Pendant près de 18 ans, je l'avais crue morte et c'est pourquoi, je n'avais jamais essayé de l'aider. Mais elle n'était en réalité que prisonnière, on l'avait retrouvée il y a quelques jours, lors de la chute de Lord Voldemort, au fond d'un cachot sombre et froid. Pourquoi ? Personne ne le savait, d'habitude, Voldemort ne faisait jamais de prisonniers. Peut-être que Jane pourrait un jour nous en apprendre la raison mais je m'en foutais éperdument et de toutes façons, elle n'était pas en état de parler.

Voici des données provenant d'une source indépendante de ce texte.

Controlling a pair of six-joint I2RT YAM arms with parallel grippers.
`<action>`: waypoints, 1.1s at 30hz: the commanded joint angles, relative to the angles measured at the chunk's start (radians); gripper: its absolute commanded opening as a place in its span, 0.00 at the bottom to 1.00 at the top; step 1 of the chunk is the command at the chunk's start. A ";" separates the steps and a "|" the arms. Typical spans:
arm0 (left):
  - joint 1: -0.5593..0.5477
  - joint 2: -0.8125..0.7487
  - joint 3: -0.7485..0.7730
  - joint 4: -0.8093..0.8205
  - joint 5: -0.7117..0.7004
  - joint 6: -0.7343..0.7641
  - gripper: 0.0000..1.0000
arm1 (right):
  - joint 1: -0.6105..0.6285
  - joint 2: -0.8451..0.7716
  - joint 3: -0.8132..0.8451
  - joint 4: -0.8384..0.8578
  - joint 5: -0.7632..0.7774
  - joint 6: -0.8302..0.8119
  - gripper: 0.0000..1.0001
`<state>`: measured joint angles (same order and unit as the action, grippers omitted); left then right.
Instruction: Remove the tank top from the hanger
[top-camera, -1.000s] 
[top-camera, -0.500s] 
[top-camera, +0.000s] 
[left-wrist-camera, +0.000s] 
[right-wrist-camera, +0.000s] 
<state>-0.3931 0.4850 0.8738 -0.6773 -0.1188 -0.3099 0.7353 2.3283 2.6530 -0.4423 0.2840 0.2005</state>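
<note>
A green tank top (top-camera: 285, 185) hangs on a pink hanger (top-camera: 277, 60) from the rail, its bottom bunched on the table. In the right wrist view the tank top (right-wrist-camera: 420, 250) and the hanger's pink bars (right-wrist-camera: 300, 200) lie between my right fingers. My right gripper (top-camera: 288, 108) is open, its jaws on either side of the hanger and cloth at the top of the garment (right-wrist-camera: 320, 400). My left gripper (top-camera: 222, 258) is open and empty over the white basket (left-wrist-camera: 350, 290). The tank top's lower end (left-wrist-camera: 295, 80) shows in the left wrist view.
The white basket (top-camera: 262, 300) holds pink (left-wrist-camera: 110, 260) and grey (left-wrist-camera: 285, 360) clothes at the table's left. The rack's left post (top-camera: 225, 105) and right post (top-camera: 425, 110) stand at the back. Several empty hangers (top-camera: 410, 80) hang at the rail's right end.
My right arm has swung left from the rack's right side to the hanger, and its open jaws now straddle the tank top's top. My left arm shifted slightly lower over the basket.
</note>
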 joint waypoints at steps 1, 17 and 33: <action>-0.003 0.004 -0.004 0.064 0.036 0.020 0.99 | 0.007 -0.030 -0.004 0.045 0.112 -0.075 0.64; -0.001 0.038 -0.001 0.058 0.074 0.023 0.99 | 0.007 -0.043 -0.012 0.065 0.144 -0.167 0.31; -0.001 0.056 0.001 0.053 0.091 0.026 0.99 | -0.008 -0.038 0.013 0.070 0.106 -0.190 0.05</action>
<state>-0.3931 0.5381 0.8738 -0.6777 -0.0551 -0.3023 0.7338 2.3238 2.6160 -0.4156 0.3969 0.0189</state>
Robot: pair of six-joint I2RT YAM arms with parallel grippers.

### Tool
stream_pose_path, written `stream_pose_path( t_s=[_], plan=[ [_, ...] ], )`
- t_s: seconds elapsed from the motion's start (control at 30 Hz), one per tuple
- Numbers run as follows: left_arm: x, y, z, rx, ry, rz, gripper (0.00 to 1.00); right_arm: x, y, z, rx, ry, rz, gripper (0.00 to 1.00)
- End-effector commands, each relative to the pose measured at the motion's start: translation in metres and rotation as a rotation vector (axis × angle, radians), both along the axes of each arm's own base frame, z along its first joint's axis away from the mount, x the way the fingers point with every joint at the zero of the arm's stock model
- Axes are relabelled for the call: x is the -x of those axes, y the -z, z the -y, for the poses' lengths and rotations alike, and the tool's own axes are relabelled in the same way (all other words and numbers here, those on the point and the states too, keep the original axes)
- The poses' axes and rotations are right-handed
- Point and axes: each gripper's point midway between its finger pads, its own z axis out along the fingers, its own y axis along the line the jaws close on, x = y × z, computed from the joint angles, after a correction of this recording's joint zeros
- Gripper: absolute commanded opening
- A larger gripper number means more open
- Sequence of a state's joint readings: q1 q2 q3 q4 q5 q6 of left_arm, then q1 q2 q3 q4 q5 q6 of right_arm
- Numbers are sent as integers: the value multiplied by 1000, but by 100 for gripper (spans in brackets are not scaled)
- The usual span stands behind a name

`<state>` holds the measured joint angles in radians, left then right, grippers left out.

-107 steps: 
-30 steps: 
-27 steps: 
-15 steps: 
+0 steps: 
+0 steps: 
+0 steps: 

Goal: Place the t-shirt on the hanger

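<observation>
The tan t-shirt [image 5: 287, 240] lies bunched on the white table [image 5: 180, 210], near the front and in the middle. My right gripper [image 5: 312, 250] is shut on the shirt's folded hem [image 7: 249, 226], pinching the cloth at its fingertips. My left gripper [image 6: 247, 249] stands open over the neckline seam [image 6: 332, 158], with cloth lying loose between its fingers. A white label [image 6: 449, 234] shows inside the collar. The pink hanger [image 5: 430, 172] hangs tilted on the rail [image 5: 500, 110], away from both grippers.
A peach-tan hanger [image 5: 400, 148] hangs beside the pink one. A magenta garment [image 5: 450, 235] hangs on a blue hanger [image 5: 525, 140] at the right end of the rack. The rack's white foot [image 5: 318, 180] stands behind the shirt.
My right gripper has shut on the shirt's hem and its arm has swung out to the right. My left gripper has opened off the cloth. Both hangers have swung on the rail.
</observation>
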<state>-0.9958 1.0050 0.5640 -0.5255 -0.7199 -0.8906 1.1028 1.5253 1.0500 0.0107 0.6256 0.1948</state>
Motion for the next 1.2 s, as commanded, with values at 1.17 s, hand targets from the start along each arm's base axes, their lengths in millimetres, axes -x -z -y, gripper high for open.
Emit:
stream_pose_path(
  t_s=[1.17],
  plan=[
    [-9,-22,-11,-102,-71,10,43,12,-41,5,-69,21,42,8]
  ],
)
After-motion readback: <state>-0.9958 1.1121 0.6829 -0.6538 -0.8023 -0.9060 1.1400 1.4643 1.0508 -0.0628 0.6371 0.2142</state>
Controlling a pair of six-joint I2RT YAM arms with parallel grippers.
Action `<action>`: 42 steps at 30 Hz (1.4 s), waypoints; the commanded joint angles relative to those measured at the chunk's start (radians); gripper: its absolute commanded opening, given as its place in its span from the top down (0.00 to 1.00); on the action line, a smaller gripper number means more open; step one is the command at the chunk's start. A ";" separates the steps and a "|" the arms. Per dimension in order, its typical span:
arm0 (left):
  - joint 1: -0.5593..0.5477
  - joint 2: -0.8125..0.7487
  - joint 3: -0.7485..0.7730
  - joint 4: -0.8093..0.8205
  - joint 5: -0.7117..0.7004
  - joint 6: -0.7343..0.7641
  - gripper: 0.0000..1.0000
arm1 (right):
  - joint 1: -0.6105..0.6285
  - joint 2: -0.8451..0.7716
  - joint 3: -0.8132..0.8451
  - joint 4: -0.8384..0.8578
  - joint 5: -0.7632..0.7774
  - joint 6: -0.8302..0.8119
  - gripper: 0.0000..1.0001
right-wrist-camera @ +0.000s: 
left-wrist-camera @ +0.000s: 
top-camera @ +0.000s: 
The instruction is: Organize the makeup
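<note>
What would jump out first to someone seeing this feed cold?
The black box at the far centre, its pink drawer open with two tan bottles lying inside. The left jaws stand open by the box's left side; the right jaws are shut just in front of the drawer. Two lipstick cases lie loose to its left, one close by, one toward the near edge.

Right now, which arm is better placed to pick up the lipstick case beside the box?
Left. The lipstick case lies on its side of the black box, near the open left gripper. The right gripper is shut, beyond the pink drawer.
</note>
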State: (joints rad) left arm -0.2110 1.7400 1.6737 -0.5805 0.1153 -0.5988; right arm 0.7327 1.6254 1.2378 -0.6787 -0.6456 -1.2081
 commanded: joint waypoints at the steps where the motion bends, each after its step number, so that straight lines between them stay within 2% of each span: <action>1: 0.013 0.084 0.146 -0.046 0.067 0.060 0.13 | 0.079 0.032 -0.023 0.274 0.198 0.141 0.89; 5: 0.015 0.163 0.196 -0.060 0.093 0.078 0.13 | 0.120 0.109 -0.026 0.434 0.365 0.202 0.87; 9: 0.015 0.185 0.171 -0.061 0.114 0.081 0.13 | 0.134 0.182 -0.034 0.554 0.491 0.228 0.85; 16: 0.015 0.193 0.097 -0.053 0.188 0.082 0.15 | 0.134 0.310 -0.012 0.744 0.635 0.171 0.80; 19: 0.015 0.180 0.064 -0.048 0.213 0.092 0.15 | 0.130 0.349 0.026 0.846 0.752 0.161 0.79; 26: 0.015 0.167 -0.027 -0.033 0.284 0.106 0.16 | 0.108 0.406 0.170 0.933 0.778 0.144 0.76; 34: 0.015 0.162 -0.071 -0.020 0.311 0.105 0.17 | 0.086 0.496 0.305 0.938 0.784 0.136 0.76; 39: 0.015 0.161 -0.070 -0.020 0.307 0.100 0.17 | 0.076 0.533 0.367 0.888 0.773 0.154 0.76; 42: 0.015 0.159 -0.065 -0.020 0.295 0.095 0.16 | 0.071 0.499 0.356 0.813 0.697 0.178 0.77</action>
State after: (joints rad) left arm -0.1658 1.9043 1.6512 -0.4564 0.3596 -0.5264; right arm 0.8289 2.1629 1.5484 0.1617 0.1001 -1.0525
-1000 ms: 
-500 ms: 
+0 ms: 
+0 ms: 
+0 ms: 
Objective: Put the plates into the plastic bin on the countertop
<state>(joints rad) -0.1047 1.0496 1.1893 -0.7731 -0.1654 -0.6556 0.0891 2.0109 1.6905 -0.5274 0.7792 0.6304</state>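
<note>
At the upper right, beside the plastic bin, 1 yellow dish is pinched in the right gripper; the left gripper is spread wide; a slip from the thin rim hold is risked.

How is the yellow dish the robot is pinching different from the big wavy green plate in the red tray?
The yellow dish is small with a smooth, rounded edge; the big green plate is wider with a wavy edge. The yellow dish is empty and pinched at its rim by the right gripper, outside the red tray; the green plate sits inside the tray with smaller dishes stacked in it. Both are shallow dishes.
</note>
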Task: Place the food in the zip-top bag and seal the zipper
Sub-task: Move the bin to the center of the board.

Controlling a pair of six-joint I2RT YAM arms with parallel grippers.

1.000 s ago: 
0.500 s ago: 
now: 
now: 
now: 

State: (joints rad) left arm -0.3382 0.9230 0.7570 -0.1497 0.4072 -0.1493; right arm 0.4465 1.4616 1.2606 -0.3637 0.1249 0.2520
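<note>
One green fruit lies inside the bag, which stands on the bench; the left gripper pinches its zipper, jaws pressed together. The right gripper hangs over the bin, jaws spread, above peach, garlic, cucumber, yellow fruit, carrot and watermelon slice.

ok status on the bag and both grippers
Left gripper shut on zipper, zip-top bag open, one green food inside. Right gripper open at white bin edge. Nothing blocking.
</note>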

Je me dirigeai à grands pas vers l'hôpital Ste-Mangouste, c'était là qu'elle avait été transportée. Elle n'avait pas repris connaissance depuis sa libération et son état était jugé critique. Je montai rapidement les marches et arrivai enfin devant la porte de sa chambre. Je l'ouvris en tremblant et m'avançai à l'intérieur de la pièce. Elle était très pâle et seule sa tête émergeait des draps blancs. Ses traits n'avaient pas changé, ils étaient exactement pareils à ceux que j'avais douloureusement gravé dans ma mémoire au restaurant.
Je m'allongeai à ses côtés et me mis à pleurer toutes les larmes que j'avais retenues depuis sa disparition. Je lui racontai tout : les raisons qui m'avaient poussé à rompre, combien elle m'avait manquée et combien je l'aimais encore aujourd'hui, que j'aurais voulu me marier avec elle et lui faire de beaux enfants mais que maintenant, c'était trop tard, que j'avais tout gâché. Je serrai son corps si fragile entre mes bras et lui murmurai un « je t'aime » à l'oreille. Et puis là, comme dans un rêve, elle ouvrit lentement les yeux et j'apperçus au fond de ceux-ci une lueur de compréhension. Elle me sourit et me murmura doucement à l'oreille « il n'est jamais trop tard Remus ».